Last year Lerwick had to collect £67,376 from their combined rate – a very considerable figure from a burgh with five and a half thousand population. They had felt during the years that this Act had operated so that the burgh was carrying more than its share. They were certainly carrying more than their neighbours, in that the rest of the county, with twice the population, collected less than half the amount of rates, and with a combined rate of 26 shillings was one of the highest rated burghs in Scotland.

100 Years Ago

Whalsay’s Oldest Inhabitants – James Williamson is 93 years old, while his friend, Thomas Hender­son, is 86, their combined ages being 179 years. They live next door to one another. James is still a sturdy man. He comes of a hardy race, and has scarcely ever had a pain in his life. It is still remembered in the island that his son James Williamson, jun., was awarded the Quiver medal for a brave deed on the night of the terrible disaster, 9th December, 1887, in saving the lives of his shipmates, who were in imminent risk of danger of being killed on the rocks of their native shore while trying to land.

Old Thomas was an elder of the Church for many years, but has now resigned. He has conducted many a service during the absence of the minister, and has often been called upon to perform many cases of bone-setting and other surgical operations. He has also acted a dentist in the old style. He is a cousin of the Hon.
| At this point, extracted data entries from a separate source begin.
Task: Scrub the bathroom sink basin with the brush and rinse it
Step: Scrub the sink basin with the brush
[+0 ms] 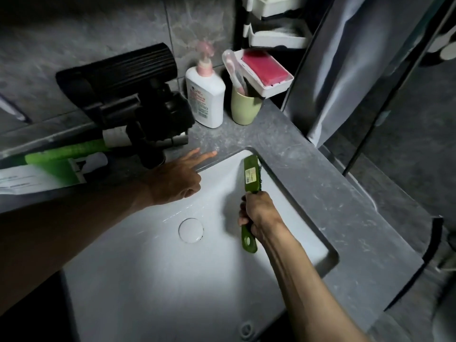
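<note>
- Two hands are working over the white sink basin (153,280); we are judging this as the scrubbing step, with rinsing not yet started, since no running water is showing.
- We are noting the left hand (177,181) resting on the grey countertop (320,188) at the basin's far rim, fingers straight and spread, holding nothing.
- We are seeing the right hand (259,213) wrapping closed around the handle of the green brush (254,169), whose head is lying against the basin's far right corner wall.
- Next move, in our estimate: working the bristles down the wall toward the drain cover (191,230), then turning to the black faucet (138,95).
- We are finding red print on the white pump bottle (206,97), too blurred for reading.
- We are seeing a barcode sticker (250,176) on the brush back; its text is unreadable.
</note>
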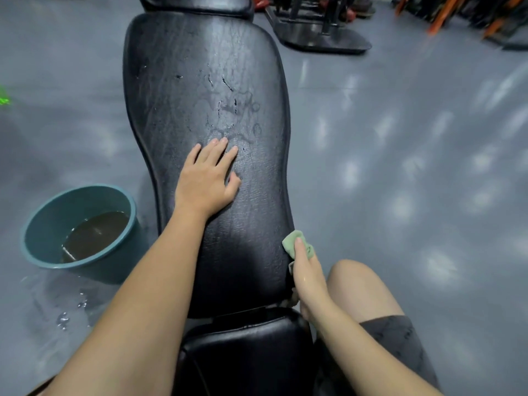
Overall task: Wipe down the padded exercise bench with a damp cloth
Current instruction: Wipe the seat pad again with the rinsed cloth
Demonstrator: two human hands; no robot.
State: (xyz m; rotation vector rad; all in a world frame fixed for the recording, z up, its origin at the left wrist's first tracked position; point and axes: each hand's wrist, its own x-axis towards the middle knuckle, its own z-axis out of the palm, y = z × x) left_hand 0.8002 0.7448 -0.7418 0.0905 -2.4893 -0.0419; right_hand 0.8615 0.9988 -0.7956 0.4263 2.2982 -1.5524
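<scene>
The black padded bench (200, 81) runs up the middle of the view, its worn surface streaked with water near the centre. My left hand (207, 178) lies flat on the pad with fingers spread. My right hand (307, 270) presses a small green cloth (294, 242) against the bench's right side edge, fingers wrapped around the cloth. A second black pad (245, 352) sits below, closest to me.
A teal basin (45, 224) of murky water stands on the grey floor left of the bench, with spilled water (65, 312) in front of it. My bare knee (357, 287) is right of the bench. A black equipment base (323, 35) and orange frames (445, 10) stand far right.
</scene>
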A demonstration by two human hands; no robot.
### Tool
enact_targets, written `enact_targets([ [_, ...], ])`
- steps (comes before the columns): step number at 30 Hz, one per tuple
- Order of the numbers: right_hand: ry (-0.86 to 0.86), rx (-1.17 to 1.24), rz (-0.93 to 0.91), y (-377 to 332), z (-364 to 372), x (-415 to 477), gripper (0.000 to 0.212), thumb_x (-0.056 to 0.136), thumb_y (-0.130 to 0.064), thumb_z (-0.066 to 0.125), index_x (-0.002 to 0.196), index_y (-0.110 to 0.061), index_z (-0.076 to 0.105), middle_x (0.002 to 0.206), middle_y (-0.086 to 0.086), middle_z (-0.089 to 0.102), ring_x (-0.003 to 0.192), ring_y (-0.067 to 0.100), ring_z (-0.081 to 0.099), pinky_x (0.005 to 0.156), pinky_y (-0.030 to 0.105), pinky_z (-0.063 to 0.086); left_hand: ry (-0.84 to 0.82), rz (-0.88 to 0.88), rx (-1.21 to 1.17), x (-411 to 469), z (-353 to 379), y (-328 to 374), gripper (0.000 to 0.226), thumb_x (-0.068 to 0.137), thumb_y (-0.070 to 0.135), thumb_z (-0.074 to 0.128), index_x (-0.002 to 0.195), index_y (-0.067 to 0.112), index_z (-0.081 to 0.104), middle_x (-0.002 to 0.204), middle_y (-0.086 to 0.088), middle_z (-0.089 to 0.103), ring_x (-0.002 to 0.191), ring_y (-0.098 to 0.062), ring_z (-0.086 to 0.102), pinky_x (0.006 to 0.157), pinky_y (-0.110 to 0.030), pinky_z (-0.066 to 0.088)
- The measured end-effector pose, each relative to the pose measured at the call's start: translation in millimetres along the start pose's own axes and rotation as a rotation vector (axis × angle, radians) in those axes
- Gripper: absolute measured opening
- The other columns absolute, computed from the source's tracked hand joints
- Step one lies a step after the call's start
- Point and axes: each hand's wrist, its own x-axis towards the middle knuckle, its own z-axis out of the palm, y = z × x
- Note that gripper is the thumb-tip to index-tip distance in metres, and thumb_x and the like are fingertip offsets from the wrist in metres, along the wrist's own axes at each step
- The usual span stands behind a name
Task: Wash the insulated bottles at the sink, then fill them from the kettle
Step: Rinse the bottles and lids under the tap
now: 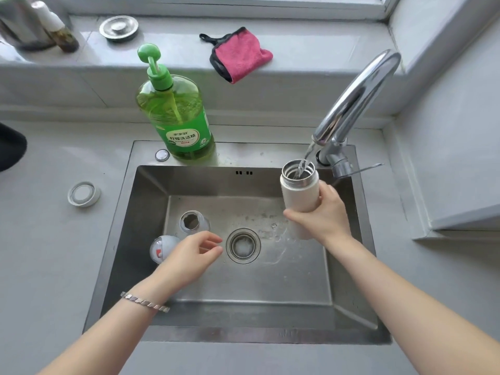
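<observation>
My right hand (322,215) grips a cream insulated bottle (299,189) with a steel rim, upright and uncapped, under the chrome faucet (354,104). A thin stream of water runs from the spout into its mouth. My left hand (193,253) hovers over the sink floor, fingers loosely curled and holding nothing. Just beyond it stands a second, open bottle (193,221). A rounded white cap with a red mark (159,249) lies beside it, partly hidden by my left hand.
The steel sink (151,182) has a round drain (243,245) at its middle. A green dish soap pump bottle (176,115) stands on the back rim. A white lid (84,194) lies on the left counter. A pink cloth (240,56) and metal strainer (119,27) sit on the windowsill.
</observation>
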Motion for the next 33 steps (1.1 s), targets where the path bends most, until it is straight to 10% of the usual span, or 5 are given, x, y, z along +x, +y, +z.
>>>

John Henry, Tasmania. All in the island and their friends everywhere join in wishing them both long life and happi­ness. By their healthy appearance it looks as if both would become centenarians.

Bressay Manse Water Supply – Mater May Go To Law – A meeting of the Lerwick Presbytery was held in the Lerwick Parish Church buildings on Wednesday, when the Revs. D. Crawford (Bressay), Moder­ator, W. Marshall Tait (Lerwick), J. Love (Quarff), A. Macintyre (Tingwall), Clerk, ministers; and Bailie A.L. Laing (Lerwick), and Mr W. Leslie (Dunrossness), elders, were present.
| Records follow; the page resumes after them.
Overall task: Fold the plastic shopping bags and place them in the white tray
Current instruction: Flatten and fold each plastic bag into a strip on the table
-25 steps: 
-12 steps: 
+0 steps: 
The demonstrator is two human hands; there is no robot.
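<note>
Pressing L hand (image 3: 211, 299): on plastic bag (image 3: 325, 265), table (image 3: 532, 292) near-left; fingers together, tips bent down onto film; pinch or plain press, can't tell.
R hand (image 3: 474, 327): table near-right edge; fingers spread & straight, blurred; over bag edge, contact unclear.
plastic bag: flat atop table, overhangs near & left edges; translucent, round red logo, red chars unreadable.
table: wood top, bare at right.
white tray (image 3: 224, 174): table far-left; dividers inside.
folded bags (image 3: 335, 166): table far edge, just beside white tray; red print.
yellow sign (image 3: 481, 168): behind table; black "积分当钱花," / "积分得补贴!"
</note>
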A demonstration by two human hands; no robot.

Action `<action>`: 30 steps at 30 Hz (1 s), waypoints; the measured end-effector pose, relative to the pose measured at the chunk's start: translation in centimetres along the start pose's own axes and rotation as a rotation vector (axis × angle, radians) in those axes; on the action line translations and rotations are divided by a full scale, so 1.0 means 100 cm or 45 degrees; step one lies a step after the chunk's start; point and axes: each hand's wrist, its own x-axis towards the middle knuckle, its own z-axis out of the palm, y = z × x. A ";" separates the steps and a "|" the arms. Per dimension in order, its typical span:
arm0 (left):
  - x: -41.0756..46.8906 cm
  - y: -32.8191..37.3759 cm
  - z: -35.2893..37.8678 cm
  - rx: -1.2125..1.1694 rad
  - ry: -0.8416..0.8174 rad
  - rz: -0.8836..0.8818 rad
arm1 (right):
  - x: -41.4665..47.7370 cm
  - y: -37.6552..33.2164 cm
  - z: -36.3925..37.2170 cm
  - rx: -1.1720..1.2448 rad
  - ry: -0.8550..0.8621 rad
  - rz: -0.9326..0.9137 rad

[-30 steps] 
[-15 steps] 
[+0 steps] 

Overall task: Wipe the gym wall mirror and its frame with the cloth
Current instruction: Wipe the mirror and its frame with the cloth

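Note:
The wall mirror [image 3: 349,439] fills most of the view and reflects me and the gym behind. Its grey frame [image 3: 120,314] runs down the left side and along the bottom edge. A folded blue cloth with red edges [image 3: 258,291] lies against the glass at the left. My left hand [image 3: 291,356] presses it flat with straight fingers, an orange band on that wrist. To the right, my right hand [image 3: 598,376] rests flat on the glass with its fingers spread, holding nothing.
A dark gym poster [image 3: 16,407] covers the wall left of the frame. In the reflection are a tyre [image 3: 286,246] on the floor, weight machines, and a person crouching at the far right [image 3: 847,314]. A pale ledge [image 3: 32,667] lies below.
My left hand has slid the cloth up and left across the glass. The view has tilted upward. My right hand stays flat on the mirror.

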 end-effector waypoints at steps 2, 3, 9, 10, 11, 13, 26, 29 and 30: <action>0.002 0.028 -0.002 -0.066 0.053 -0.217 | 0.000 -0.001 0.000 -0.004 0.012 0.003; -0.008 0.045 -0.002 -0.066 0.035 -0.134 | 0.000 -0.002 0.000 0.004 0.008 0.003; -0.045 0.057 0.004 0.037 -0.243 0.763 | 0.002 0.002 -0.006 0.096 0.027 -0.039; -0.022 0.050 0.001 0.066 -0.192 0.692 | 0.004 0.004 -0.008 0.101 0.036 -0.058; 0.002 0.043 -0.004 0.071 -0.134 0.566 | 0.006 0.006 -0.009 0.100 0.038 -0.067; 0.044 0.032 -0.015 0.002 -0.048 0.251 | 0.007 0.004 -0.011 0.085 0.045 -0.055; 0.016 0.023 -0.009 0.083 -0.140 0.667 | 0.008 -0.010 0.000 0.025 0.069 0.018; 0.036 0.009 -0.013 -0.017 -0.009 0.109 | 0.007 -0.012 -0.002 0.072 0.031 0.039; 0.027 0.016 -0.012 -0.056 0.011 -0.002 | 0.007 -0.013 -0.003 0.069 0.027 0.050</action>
The principal matter to be con­sidered was the question of a water supply to Bressay manse.

Rev. D. Crawford – Last time I moved that the Presbytery be alone. I think that that was a very wise course in view of experiences before that. We said last time, and the representatives of the press will readily believe we are delighted to have them here, but this is a ticklish kind of subject in some respects, and it may possibly – we hope not – it may possibly involve a case; and then we want to discuss the mater very freely without having everything given out to the public. I think – I hope you will agree with me – that it would be as well in view of these considerations that we be alone in consideration of this matter. I move accordingly.

Rev. J. Love seconded, saying he thought everyone would understand the reasons why they wished to be alone.

The representatives of the press therefore withdrew.  Subsequently it was announced that the meeting had considered a report on the water supply from Mr J.M. Aitken, and an analysis of a sample by Mr Steven­son Macadam, F.I.C., etc. It was resolved in terms of the report that the water supply of Bressay manse was unwholesome, liable to con­tamin­ation, and unsuitable for domestic purposes, and the Presbytery appointed the Heritors of the parish, failing whom the petitioner, Rev. D. Crawford, to procure the necessary plans and specifications and estimates for providing a satisfactory and suf­ficient water supply to the manse, and to lay same before the Presbytery at their meeting on 30th November next.